3. Avoid Alcohol and Smoking
A growing body of evidence suggests that smoking and drinking alcohol increase the risk of developing psoriasis. A 1999 study conducted by Luigi Naldi, M.D.2, found that one out of every five cases of psoriasis was linked to cigarette smoking. Pinpointing the exact cause is difficult because there are thousands of noxious chemicals in cigarette smoke. Smoking definitely triggers flare-ups, and heavy alcohol drinking also causes increased outbreaks.
Heavy alcohol use can be dangerous because the alcohol can interact with psoriasis drugs. One study, reports, ScienceDaily3, found that women who drink non-light beer or two or three drinks per week experienced new outbreaks. Alcohol weakens the immune system, and heavy drinking can cause people to make unwise decisions that exacerbate psoriasis outbreaks.
4. Consider New Treatment Options
Medical researchers are making cutting-edge advances in psoriasis treatments all the time, so you should stay on top of new therapeutic options. WebMD4 reports some of the newest treatment options include applying topical solutions, taking oral and injectable medications, and using steroids.
New biologic medicines have also been approved by the FDA to treat psoriasis, and it’s important to know about these potential new options. Biologics work by decreasing T-cell counts and blocking a substance called TNF-alpha, or tumor necrosis factor-alpha. New biologics can also bind to proteins that cause inflammation, which prevents or reduces irritation. Some of these cutting-edge biologics include:
- Cosentyx, a human antibody that blocks interleukins
- Humira, an antibody that blocks TNF-alpha
- Enbrel, a TNF-blocking antibody
- Elrezi, which is similar to Enbrel
- Taltz, which blocks inflammation-causing proteins
- Siliq, an antibody against interleukins
- Cyltezo, a drug similar to Humira
These biologics have been successful at lowering psoriasis outbreaks in many patients, the National Psoriasis Foundation5 reports.
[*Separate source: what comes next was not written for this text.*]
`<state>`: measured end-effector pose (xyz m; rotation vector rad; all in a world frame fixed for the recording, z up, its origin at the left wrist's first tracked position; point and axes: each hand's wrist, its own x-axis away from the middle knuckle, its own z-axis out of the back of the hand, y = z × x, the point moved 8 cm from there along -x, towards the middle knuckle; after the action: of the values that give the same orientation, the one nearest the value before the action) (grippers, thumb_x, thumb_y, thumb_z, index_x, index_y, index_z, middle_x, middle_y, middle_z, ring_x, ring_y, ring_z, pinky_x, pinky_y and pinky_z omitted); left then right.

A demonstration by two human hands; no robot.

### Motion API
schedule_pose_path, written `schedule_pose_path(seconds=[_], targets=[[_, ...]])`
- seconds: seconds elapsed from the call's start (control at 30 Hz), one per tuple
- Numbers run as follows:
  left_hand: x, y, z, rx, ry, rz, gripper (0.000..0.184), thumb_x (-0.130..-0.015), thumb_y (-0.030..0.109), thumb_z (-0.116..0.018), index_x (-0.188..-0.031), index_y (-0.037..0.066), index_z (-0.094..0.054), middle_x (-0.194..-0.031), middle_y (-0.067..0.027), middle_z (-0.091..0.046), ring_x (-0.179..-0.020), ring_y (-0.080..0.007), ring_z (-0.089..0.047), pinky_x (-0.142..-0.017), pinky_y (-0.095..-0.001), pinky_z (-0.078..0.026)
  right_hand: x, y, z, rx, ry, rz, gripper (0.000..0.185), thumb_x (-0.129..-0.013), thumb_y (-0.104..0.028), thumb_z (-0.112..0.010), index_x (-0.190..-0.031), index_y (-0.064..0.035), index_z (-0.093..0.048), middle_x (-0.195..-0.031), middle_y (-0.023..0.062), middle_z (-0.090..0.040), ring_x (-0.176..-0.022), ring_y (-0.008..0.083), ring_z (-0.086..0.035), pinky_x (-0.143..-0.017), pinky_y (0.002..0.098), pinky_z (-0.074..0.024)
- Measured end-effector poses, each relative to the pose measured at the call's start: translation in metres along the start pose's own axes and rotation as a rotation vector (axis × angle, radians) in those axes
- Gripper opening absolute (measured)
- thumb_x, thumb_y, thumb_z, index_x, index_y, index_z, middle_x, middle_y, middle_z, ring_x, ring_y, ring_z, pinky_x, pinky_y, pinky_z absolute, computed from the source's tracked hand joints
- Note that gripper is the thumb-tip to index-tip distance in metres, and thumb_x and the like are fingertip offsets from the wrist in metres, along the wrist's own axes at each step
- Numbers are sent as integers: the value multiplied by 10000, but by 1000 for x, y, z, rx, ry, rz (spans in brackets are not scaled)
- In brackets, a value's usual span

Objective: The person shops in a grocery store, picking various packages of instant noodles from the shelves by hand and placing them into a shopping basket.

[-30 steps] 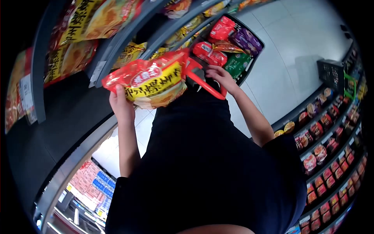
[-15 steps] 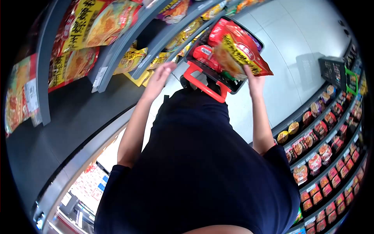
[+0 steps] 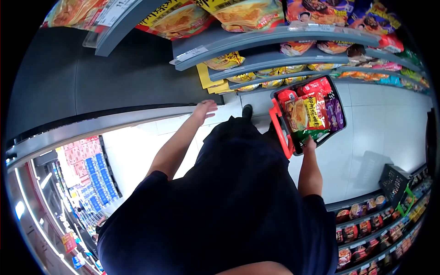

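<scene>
My left hand (image 3: 205,111) is held out over the floor near the dark panel's edge, fingers spread, nothing in it. My right hand (image 3: 310,143) is at the near side of a black shopping basket (image 3: 343,121), beside a green packet (image 3: 315,136); its fingers show only in part and appear to hold nothing. On top of the basket's load lies a red and yellow bag of noodles (image 3: 306,112). Around it are a red packet (image 3: 318,86), a smaller red packet (image 3: 287,95) and a purple packet (image 3: 335,114). The basket's red handle (image 3: 280,128) faces my body.
Grey shelves (image 3: 275,39) filled with bagged noodles run along the far side. Cup noodles (image 3: 358,211) line shelves at lower right, near another dark basket (image 3: 393,183) with a green handle. A dark panel (image 3: 114,78) and stacked goods (image 3: 94,169) are on the left.
The noodle bag has left my right hand and lies flat in the basket. My right hand has drawn back to the basket's near side. The view has turned, bringing the basket lower and rightward.
</scene>
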<state>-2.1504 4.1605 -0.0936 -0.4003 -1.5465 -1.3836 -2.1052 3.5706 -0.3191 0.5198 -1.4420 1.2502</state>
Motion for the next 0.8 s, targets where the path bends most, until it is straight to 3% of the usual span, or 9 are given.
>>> schedule_pose_path(seconds=[0.07, 0.13, 0.2, 0.27, 0.4, 0.5, 0.67, 0.73, 0.8], targets=[[-19, 24, 4, 32, 19, -142, 378, -918, 240, -564, -1258, 99, -477, -1165, -98, -582, -1060, -228, -574, -877, -405, -482, -13, 7, 1, 237, -13, 131, 444, -838, -276, -662, -1188, -24, -557, -878, 66, -559, -762, 204, -523, -583, 401, -444], [-15, 73, 8, 94, 183, -266, 455, -840, 190, -673, -1222, 78, -453, -1165, -67, -558, -1037, -174, -553, -861, -348, -472, -33, 4, 2, 570, 26, 513, 448, -859, -190, -621, -1244, 16, -526, -1004, 141, -628, -931, 261, -592, -795, 371, -489], [-29, 113, 16, 78, 262, -422, 589, -816, 216, -713, -1301, 110, -396, -1189, -66, -541, -1113, -195, -508, -907, -395, -432, 27, -11, -16, 883, -42, 761, 403, -865, -200, -598, -1205, 13, -560, -1045, 165, -646, -956, 253, -606, -855, 325, -462], [-25, 153, 4, 175, 218, -535, 585, -803, 202, -731, -1299, 86, -445, -1197, -58, -554, -1092, -189, -521, -913, -355, -427, 77, -21, -26, 1044, -121, 735, 368, -865, -181, -586, -1164, 33, -579, -1026, 158, -664, -955, 243, -620, -841, 348, -467], [-86, 160, 1, 262, 144, -517, 420, -806, 180, -730, -1171, 37, -580, -1165, -74, -583, -1078, -177, -545, -920, -333, -436, 68, -9, -14, 986, -367, 590, 317, -878, -159, -564, -1121, 43, -585, -957, 107, -661, -857, 183, -618, -782, 315, -487], [-77, 159, -14, 183, 128, -430, 391, -829, 138, -702, -1181, 34, -567, -1173, -75, -581, -1058, -174, -560, -917, -334, -445, 89, -24, -1, 799, -287, 529, 285, -893, -167, -558, -1090, 36, -594, -931, 56, -642, -828, 151, -605, -754, 300, -479], [-5, 146, -39, -112, 140, -920, 359, -837, 152, -698, -1115, -35, -567, -1064, -120, -620, -976, -210, -586, -886, -334, -447, 214, -73, -42, 369, -312, 477, 308, -910, -130, -586, -1173, 25, -547, -998, 85, -648, -925, 152, -622, -834, 275, -489], [12, 124, -43, -395, 275, -986, 372, -841, 104, -683, -1146, -48, -534, -1100, -126, -597, -963, -223, -585, -896, -327, -441, 228, -74, -67, 395, -408, 629, 319, -904, -103, -598, -1185, 35, -535, -1040, 105, -646, -968, 161, -621, -873, 283, -491], [27, 115, -53, -314, 184, -1081, 397, -832, 54, -679, -1181, -30, -513, -1173, -120, -564, -994, -226, -580, -914, -318, -436, 266, -80, -97, 357, -495, 716, 351, -892, -89, -611, -1205, 39, -519, -1084, 120, -635, -980, 169, -621, -890, 290, -491]])
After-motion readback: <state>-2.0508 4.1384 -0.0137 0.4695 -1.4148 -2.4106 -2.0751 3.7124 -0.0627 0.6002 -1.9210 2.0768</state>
5. Use Natural Treatment Options at Home
According to the National Psoriasis Foundation6, using natural and herbal treatment options during psoriasis flares may offer you some relief, when used in combination with traditional medical treatment options.
You can try the following natural, herb-based options when your psoriasis flares to calm symptoms and live more comfortably7:
- Aloe Vera: Applying aloe vera to the skin can reduce redness and scaling.
- Apple Cider Vinegar: Organic apple cider vinegar can help stop itchiness and prevent scratching.
- Soaking in Salt: Soaking in a warm bath filled with Epsom or Dead Sea salt can remove scales and help stop itching.
- Turmeric: As an anti-inflammatory herb, turmeric may help prevent flares or reduce the inflammation that causes them.
Remember, it's a good idea to discuss any natural treatments with your doctor before beginning them. You want to make sure you'll be doing your psoriasis and your health well rather than causing potential problems.
You can relieve your symptoms of psoriasis by avoiding anything that trigger flares. It’s important to monitor your health and skin condition to determine the behaviors that increase or decrease outbreaks. Ultimately, in order to help manage and prevent psoriasis outbreaks, it’s crucial that those afflicted understand the newest and most successful options available. This means you should stay up-to-date about the latest treatment and management news, do your research regarding the most recommended methods, and search for solutions with your doctor.